## DESCRIPTION OF THE TASK
For the string "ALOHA", search the entries below and copy every line where it appears.

[Start of section]

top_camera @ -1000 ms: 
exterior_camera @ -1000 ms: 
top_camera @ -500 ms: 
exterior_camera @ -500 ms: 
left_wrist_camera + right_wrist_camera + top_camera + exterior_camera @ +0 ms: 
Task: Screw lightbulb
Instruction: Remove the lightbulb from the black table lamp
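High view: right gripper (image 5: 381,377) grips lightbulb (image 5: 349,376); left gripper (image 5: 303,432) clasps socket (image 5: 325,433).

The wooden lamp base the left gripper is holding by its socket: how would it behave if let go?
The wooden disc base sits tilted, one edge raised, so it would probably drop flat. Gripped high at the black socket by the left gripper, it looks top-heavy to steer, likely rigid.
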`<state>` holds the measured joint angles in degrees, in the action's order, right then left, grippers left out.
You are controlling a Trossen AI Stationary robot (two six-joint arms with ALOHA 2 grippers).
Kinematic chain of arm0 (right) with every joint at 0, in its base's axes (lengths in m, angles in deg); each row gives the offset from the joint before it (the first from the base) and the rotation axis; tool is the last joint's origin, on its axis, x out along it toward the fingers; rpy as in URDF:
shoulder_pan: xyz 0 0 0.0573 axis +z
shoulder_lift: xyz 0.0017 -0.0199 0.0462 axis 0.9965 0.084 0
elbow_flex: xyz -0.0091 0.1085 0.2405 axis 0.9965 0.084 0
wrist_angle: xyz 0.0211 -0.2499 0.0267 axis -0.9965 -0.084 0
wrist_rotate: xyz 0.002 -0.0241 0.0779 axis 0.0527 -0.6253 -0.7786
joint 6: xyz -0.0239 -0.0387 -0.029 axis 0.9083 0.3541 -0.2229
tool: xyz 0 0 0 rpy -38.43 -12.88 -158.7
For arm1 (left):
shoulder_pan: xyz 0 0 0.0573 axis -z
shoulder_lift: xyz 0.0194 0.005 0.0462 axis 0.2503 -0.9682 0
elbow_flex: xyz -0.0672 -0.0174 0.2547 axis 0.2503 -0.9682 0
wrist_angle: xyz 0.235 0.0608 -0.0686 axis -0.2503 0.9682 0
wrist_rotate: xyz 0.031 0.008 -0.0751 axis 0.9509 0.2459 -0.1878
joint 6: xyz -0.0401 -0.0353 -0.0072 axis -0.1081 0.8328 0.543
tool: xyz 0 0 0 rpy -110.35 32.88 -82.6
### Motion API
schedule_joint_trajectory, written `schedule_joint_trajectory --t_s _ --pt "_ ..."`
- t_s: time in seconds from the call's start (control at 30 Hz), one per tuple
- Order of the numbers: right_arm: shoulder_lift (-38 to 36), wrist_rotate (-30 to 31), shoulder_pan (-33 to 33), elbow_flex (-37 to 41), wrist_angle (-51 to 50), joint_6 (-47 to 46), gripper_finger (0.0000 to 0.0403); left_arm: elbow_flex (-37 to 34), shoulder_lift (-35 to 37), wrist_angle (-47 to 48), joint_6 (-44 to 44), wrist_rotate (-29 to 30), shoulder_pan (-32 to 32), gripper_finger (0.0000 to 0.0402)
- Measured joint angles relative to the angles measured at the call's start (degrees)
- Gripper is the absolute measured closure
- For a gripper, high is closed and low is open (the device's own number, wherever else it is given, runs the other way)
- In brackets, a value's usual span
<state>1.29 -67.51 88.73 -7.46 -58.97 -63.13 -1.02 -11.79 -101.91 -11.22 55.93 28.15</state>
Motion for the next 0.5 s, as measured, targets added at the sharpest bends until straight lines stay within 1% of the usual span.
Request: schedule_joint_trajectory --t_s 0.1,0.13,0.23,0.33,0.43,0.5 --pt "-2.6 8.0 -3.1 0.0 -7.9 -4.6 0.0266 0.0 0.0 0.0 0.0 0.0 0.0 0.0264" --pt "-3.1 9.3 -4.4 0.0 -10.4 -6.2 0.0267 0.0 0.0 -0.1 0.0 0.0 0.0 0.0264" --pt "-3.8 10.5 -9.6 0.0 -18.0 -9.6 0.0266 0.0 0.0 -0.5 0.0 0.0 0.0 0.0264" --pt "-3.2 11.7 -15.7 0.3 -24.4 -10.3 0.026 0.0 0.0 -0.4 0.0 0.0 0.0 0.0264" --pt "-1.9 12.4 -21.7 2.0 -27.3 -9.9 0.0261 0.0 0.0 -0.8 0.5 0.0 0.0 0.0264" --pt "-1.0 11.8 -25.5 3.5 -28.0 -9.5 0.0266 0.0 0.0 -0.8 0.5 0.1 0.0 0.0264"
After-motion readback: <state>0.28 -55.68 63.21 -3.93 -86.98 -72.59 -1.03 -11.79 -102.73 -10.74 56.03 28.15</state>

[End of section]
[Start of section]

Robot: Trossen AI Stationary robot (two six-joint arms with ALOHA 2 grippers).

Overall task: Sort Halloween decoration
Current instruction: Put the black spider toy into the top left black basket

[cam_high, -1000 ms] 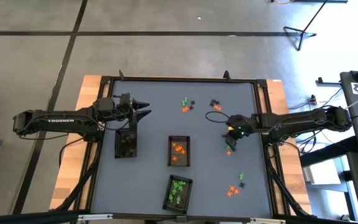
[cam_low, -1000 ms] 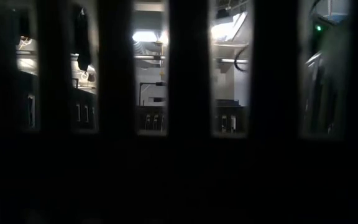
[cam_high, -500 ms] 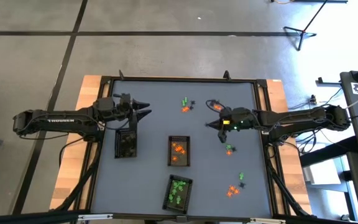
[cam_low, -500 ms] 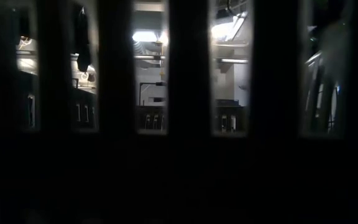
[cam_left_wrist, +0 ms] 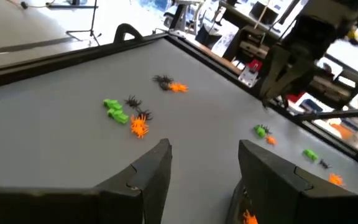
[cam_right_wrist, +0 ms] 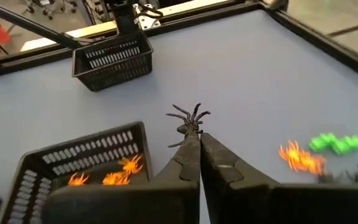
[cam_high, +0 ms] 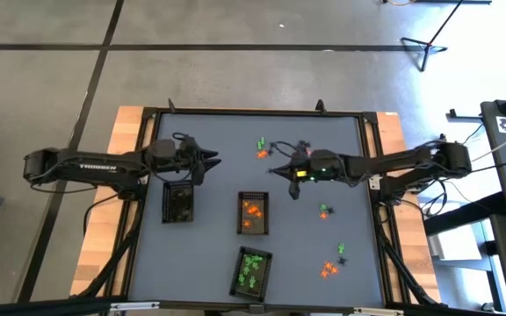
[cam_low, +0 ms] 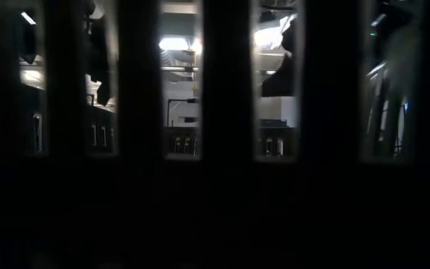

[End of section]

## RESULT FOR THIS EXERCISE
You are controlling a Trossen AI Stationary robot (two six-joint arms with ALOHA 2 grippers).
Robot: Trossen AI Stationary robot (two six-joint arms with ALOHA 2 grippers).

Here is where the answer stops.